High-T quenching microstructures in cauliflower garnet capture instantaneous post-seismic processes in a lower-crustal seismogenic fault

Pristine microstructures preserved in a pseudotachylyte (coseismic-derived quenched frictional melt) are recordkeepers of the time-lapse processes associated with the dynamic rupture propagation and the earthquake slip. Unlocking these near-instantaneous processes from the microstructures in a pseudotachylyte provides insights into the chemo-mechanical processes operating during, and immediately following an earthquake.

Inclusion-rich, mutually intergrown garnet aggregates with a morphology akin to a cauliflower are a common product phase in lower-crustal pseudotachylytes. Pseudotachylyte veins in gabbroic rocks from Lofoten (Norway) formed at ambient temperatures of 650–700 °C and display pristine quenching microstructures in the matrix such as plagioclase microlites, dendritic clinopyroxene, cauliflower garnet aggregates, survivor lithoclasts of plagioclase, olivine, and orthopyroxene, and coronas of cauliflower garnet at the interphase boundary between orthopyroxene and the pseudotachylyte matrix. There is a lack of hydrous phases such as amphibole or biotite.
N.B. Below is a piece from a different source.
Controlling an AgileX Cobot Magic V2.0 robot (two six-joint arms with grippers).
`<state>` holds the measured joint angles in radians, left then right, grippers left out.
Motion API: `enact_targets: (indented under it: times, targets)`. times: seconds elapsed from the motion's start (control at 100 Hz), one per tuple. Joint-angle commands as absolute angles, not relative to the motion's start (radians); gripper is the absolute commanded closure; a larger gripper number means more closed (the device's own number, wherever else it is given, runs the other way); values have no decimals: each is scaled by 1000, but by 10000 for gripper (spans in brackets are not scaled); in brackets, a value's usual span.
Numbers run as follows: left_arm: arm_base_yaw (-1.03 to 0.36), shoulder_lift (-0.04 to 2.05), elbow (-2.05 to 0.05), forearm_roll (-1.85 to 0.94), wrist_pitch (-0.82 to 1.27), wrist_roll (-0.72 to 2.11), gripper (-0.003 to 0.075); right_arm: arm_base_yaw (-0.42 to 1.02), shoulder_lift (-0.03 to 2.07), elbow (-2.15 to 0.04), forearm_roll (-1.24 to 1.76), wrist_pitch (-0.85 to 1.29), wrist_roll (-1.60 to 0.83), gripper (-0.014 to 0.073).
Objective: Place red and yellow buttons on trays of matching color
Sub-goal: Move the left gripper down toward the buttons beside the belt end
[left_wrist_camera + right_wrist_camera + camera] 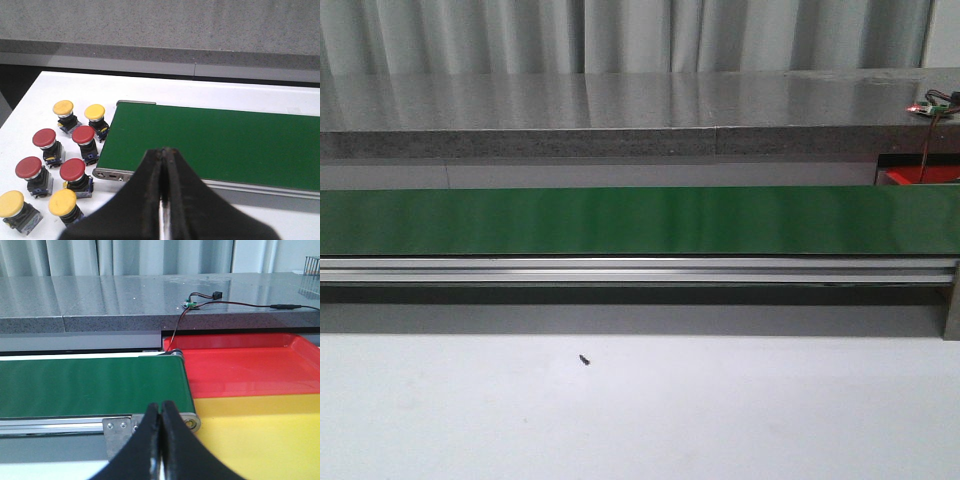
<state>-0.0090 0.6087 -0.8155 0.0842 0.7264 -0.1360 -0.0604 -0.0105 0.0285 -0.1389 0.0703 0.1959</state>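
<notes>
Several red buttons [83, 135] and yellow buttons [62, 202] stand on the white table in the left wrist view, beside the end of the green belt [215, 142]. My left gripper [164, 152] is shut and empty, held over the belt's near edge, to the right of the buttons. In the right wrist view a red tray [245, 367] and a yellow tray [265, 432] lie side by side past the belt's other end [90, 385]. My right gripper [161, 407] is shut and empty above the belt's end roller. Neither gripper shows in the front view.
A grey stone ledge [620, 115] runs behind the green belt [640, 220]. A small circuit board with wires [192, 301] sits on the ledge above the red tray. A small dark speck [584, 359] lies on the white table in front of the belt's aluminium rail [620, 270].
</notes>
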Motion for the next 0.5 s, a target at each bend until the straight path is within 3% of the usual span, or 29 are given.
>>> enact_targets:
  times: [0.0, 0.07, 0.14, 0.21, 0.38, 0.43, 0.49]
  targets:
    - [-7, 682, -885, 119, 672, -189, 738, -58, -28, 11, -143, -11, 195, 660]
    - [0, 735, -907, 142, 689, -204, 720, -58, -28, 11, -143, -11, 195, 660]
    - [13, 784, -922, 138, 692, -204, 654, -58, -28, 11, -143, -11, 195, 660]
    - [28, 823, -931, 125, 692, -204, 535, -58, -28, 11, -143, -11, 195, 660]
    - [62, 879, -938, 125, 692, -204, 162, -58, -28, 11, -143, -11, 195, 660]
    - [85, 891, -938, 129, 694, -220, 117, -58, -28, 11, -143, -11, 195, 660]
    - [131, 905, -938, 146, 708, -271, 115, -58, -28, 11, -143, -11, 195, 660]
Quantitative compositional maps across an entire vein show an irregular or patchy intercrystalline major element distribution in cauliflower garnet. Pyrope and spessartine contents are higher in garnet coronas around survivor lithoclasts comprised of orthopyroxene and olivine, while grossular is highest near plagioclase survivor lithoclasts and near the contact with the plagioclase-rich wall-rock. In some instances, trace elements maps show sharp compositional zoning within single garnet grains. In addition, electron backscattered diffraction data indicate that the garnet corona grains in contact with orthopyroxene along the pseudotachylyte vein boundary show evidence of crystal-lattice distortion through dislocation glide. Collectively, these microstructures indicate that the anhydrous pseudotachylyte melt quenched extremely quickly. The quenching of garnet proceeded faster than the chemical homogenisation in the frictional melt, freezing in and preserving local compositional variations without any later recrystallization at amphibolite-facies ambient conditions.

Using garnet-clinopyroxene geothermometry on cauliflower garnet cores and rims in contact with clinopyroxene inclusions and microlites, respectively, and using a cooling model for the pseudotachylyte vein, we estimate that garnet quenched from the frictional melt starting at ~1100–900 ºC, as recorded in garnet cores, and ceased growing upon reaching the ambient temperature of ~650–700 ºC in <1 hour. In the short duration of mineral growth, garnet captured the incipient distribution of major and minor elements from the frictional melt and was able to record the post-seismic stress relaxation that localized in the form of solid-state creep along the pseudotachylyte vein margin during quenching. High-T microstructures are preserved because dislocations in garnet are immobile at ambient lower-crustal temperatures, and anhydrous conditions inhibit recrystallisation, diffusion, and viscous deformation.